Jo shudders then, under the comforter, closing her eyes. “Fuck that,” she says. “I made the decision I made. I’m not about to blame you for it.”
“Was it rough?”
“She hates me now,” says Jo. “I told you. I don’t want to talk about it.”
“Do you mind?” says the Duke, on foot in a sheepskin slipper up on the low sill, and Jo shrugs, scoots over, “It’s your place,” she says, pulling the comforter more tightly about herself, careful of the cigarette.
“Yours too, now,” he says, climbing out the window, folding himself grimacing to sit beside her, rubbing his thigh. “What I meant was,” he says, after a moment, “I did a stupid and a foolish thing, to you. I,” and he takes a deep breath, “presumed, upon a trust we didn’t have, a trust that, because of what I’ve done, we may never have.” Looking at his hand, wrapped around the railing before him. “And I’m terribly very sorry for that.”
After, after a gentle pattering moment, Jo leans over to let the half-smoked cigarette fall from her fingers. Tucks her hand under the comforter. “All right,” she says. “Yes. I accept.”
He nods, once.
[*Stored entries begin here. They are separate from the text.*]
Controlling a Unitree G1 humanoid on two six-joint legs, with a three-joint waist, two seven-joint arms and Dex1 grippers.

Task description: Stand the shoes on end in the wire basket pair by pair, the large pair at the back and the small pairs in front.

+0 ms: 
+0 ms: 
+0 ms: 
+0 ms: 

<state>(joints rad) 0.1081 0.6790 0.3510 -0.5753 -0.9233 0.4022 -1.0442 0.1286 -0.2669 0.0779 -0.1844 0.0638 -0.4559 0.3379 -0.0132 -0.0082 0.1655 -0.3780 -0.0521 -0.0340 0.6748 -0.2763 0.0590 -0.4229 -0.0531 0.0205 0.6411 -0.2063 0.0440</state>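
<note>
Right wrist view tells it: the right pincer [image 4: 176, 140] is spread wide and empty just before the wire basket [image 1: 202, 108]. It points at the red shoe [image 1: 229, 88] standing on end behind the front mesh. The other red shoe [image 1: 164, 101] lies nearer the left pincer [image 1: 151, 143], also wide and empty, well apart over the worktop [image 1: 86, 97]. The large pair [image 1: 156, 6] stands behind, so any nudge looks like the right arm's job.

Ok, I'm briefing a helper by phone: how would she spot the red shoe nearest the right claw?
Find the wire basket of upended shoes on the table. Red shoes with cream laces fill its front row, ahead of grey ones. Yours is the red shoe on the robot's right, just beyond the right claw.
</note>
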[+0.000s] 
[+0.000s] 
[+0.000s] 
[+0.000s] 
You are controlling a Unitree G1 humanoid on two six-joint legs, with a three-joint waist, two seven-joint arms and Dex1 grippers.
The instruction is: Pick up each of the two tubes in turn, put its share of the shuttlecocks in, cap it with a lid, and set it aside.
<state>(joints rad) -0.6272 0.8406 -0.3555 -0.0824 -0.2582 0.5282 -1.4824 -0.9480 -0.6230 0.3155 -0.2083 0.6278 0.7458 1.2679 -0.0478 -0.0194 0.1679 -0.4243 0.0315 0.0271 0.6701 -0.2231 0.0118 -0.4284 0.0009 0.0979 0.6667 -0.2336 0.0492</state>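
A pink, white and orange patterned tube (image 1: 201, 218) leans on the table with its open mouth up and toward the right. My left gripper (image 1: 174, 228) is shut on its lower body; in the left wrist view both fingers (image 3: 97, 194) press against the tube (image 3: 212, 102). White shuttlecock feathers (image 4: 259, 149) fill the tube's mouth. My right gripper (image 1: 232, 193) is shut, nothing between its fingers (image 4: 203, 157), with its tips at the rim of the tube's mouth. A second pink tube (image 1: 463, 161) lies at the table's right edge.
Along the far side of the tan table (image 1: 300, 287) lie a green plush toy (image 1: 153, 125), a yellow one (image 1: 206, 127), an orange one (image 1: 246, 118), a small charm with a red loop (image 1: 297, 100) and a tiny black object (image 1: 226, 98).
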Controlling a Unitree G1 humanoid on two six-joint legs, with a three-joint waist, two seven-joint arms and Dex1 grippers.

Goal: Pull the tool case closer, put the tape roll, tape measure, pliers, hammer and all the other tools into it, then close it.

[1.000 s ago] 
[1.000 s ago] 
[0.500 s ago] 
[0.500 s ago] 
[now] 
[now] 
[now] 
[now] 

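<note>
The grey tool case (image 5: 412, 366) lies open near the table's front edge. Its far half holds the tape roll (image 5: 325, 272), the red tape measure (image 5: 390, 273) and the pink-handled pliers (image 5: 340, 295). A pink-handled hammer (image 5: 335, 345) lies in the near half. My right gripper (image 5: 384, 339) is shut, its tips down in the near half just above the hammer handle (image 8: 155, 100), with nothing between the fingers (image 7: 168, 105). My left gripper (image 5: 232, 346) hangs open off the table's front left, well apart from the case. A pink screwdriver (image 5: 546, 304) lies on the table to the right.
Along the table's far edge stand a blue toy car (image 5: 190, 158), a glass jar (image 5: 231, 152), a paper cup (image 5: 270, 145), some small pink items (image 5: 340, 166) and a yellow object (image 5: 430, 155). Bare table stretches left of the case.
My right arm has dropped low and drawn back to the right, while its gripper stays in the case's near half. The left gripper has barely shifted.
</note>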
He says, “She’ll get over it.” He looks out at the drifting scrim of rain, looks at her beside him, huddled under the comforter. Wincing, he hauls himself to his feet. “I like it out here,” he says, stepping over the sill, back inside.
“Hey,” says Jo, and he stops there in the window. “One thing. Coffey’s place. Why’d you take me there? How’d you know that’s what I needed?”
He’s smiling his crooked, sidelong smile. “Who doesn’t find sea air restorative?” he says. “Goodnight, Jo.”